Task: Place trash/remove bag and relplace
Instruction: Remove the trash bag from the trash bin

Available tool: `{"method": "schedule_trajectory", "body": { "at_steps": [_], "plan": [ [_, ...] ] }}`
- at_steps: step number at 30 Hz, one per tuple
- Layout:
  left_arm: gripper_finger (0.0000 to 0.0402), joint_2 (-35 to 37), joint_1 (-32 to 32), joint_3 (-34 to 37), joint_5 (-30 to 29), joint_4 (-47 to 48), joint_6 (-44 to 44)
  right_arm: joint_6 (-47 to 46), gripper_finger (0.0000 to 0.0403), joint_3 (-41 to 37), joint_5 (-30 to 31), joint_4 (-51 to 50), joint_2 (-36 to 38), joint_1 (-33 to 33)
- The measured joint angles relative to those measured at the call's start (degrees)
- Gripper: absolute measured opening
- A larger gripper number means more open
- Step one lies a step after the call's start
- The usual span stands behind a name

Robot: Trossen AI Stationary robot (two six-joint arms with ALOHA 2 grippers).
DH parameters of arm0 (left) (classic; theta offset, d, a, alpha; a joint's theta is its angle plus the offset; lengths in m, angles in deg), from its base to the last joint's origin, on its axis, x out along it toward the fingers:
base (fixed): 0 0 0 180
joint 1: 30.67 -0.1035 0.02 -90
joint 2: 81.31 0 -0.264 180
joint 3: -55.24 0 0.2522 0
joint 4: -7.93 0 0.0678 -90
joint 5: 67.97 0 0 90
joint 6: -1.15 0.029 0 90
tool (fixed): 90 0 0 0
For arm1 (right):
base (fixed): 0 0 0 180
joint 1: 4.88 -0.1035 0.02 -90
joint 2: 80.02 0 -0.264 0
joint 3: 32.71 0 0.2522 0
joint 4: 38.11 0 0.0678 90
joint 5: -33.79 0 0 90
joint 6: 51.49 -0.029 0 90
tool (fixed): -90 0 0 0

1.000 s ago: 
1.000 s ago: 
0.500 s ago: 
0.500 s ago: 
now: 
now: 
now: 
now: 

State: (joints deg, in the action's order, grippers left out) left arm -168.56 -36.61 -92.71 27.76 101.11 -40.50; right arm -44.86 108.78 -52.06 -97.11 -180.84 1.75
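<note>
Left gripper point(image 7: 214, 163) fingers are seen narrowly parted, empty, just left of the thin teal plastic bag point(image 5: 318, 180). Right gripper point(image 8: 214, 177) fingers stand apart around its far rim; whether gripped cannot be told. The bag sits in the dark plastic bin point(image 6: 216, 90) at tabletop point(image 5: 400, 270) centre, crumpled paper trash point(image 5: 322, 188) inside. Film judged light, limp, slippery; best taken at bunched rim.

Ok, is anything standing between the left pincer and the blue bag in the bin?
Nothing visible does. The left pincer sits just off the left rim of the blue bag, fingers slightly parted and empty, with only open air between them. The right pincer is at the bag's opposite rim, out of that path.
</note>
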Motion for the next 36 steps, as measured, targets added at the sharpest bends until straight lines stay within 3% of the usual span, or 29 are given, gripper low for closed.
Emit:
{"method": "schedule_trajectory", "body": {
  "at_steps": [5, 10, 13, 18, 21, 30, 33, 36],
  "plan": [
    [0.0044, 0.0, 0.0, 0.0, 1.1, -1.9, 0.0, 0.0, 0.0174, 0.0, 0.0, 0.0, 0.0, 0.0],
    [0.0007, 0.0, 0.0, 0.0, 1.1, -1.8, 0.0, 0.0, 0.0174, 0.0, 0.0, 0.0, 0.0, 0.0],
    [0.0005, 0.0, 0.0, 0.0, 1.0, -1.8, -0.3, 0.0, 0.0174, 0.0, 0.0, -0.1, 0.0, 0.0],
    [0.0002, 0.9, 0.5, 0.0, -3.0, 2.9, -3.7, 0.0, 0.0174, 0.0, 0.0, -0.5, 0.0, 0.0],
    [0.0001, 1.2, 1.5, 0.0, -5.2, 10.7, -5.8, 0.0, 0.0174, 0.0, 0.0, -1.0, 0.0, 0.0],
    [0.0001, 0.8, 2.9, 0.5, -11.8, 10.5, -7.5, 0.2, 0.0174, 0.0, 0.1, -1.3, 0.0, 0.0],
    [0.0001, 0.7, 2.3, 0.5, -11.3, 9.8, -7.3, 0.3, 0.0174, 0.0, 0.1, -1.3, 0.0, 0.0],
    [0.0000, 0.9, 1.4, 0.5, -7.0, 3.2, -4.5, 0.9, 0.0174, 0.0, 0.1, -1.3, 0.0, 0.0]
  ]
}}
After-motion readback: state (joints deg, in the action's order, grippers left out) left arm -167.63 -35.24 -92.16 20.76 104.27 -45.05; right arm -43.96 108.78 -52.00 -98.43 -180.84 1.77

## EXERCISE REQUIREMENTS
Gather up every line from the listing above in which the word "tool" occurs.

## REPLY TO THE EXERCISE
Available tool: `{"method": "schedule_trajectory", "body": { "at_steps": [_], "plan": [ [_, ...] ] }}`
tool (fixed): 90 0 0 0
tool (fixed): -90 0 0 0

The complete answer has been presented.